• The healthcare group’s psychiatric services give five keys in order to help prevent what is the main external cause of death.
  • A person commits suicide every two and a half hours in Spain and specialists are warning of the impact of the pandemic, reflected in the increase in cases and attempts.

Valencia, 9th, September, 2021 –  The Ribera healthcare group will launch the first “blank” campaign in order to raise awareness of the importance of giving visibility to the act of voluntarily taking your own life, as it is defined in the Spanish Royal Academy (RAE), tomorrow, on World Suicide Prevention Day. The graphic representation of the campaign, a blank page, aims to highlight, as the short caption in the lower left-hand corner shows, the silence that surrounds this behaviour in Spain. The message reads: “This page shows the visibility of suicide in Spain, being the main external cause of death. In order to prevent suicide, we must talk about it”.

The initiative, which reflects the Ribera healthcare group’s commitment to responsible health, is completed with a landing page design, hablamosdelsuicidio.com. And in Spain alone, a person voluntarily takes their own life every two and half hours, that is to say, almost ten people a day, 3,700 a year. Globally, a suicide is registered every 30 seconds.
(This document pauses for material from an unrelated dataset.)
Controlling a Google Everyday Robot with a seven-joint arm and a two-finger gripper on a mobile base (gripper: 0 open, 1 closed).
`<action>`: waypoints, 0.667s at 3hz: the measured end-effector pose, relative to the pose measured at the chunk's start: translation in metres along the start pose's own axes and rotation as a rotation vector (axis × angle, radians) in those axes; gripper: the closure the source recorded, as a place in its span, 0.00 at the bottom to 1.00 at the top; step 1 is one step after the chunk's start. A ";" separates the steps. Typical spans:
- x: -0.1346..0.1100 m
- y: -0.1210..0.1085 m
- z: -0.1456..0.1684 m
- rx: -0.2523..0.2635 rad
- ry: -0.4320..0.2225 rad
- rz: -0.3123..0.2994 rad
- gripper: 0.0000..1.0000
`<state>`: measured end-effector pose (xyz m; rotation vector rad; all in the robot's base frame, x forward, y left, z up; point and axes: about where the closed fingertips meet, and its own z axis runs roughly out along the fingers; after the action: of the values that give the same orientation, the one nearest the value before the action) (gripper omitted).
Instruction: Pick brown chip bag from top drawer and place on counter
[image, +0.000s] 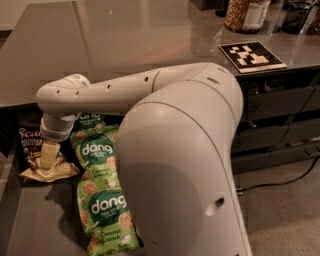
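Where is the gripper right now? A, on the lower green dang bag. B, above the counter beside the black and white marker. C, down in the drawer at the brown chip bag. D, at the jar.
C: the gripper is low in the top drawer at the brown chip bag, left of the green dang bags.

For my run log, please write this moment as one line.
phase: reach | gripper: down in top drawer, at brown chip bag | bag: lying beside green dang bags | counter: bag not placed yet
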<state>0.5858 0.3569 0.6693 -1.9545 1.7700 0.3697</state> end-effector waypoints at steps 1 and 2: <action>-0.004 0.001 0.026 -0.044 -0.017 -0.051 0.00; -0.004 0.001 0.026 -0.044 -0.017 -0.051 0.00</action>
<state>0.5868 0.3738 0.6493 -2.0165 1.7115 0.4096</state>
It is the cause of twice as many deaths as traffic accidents, and with the increase in cases as a consequence of Covid and its impact on habits and social behaviours, many consider it to be “the hidden pandemic”.
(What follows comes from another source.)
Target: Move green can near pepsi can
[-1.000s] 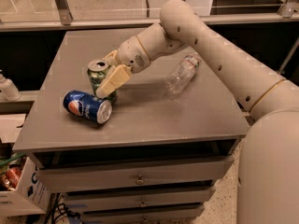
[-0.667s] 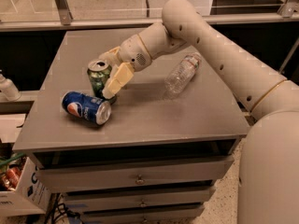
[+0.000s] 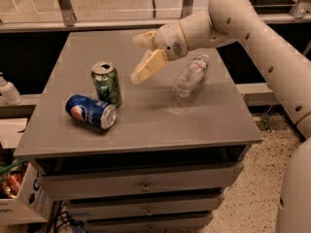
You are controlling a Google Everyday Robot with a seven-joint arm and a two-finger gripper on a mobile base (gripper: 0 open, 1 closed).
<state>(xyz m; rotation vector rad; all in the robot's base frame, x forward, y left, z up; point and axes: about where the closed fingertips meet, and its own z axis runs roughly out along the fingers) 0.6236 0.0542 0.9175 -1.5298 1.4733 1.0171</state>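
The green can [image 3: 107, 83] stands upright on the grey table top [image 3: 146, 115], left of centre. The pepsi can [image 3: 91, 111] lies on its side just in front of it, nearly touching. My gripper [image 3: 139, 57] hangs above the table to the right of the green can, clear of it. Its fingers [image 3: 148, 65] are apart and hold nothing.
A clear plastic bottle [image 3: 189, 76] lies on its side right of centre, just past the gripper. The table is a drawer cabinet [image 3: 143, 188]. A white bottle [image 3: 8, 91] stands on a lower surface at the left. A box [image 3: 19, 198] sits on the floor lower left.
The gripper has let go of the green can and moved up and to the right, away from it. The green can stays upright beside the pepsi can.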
As a socially responsible company, the Ribera group and its specialists in psychiatric services at their hospitals are committed to a “change in the attitude of society, which has to learn how to talk normally about the subject, and with involvement from everyone, from families to friends, work colleagues and healthcare professionals, in prevention”. This is because, they add, “preventing suicide is possible, if it is talked about”.
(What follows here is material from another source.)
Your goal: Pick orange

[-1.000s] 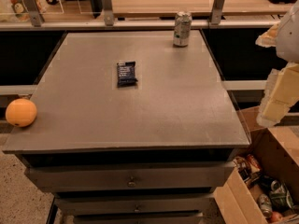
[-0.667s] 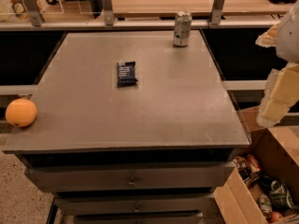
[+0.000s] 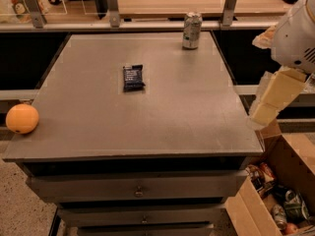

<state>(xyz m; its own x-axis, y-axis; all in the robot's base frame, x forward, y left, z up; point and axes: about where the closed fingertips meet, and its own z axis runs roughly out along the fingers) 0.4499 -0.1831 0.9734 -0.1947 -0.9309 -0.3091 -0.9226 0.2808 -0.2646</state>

Furthermore, on the website that supports the campaign, they point out five keys in order to understand and prevent this behaviour: “Suicide exists”, they remind us, showing the shocking statistics such as those previously mentioned; “There are no two suicides alike”, they affirm, because “suicide is a complete interaction of various biological, psychological, social, genetic and environmental factors”; “Nobody who is happy commits suicide”, they explain, because those who commit this act “want to stop suffering and don’t see hope, considering it their only way out”. “The person who commits suicide has gone to the doctor”, they add, as the study of the majority of cases shows. And although they explain that “the patients with the greatest risk are those that have illnesses related to the central nervous system and other chronic illnesses, in 90% of the cases last year they went to the doctor due to anxiety, depression or for physical problems that affected them psychologically”. However, the most important key, they affirm, is that “suicide can be prevented, detecting it early and intervening in a professional, family or social setting, in a personalized way.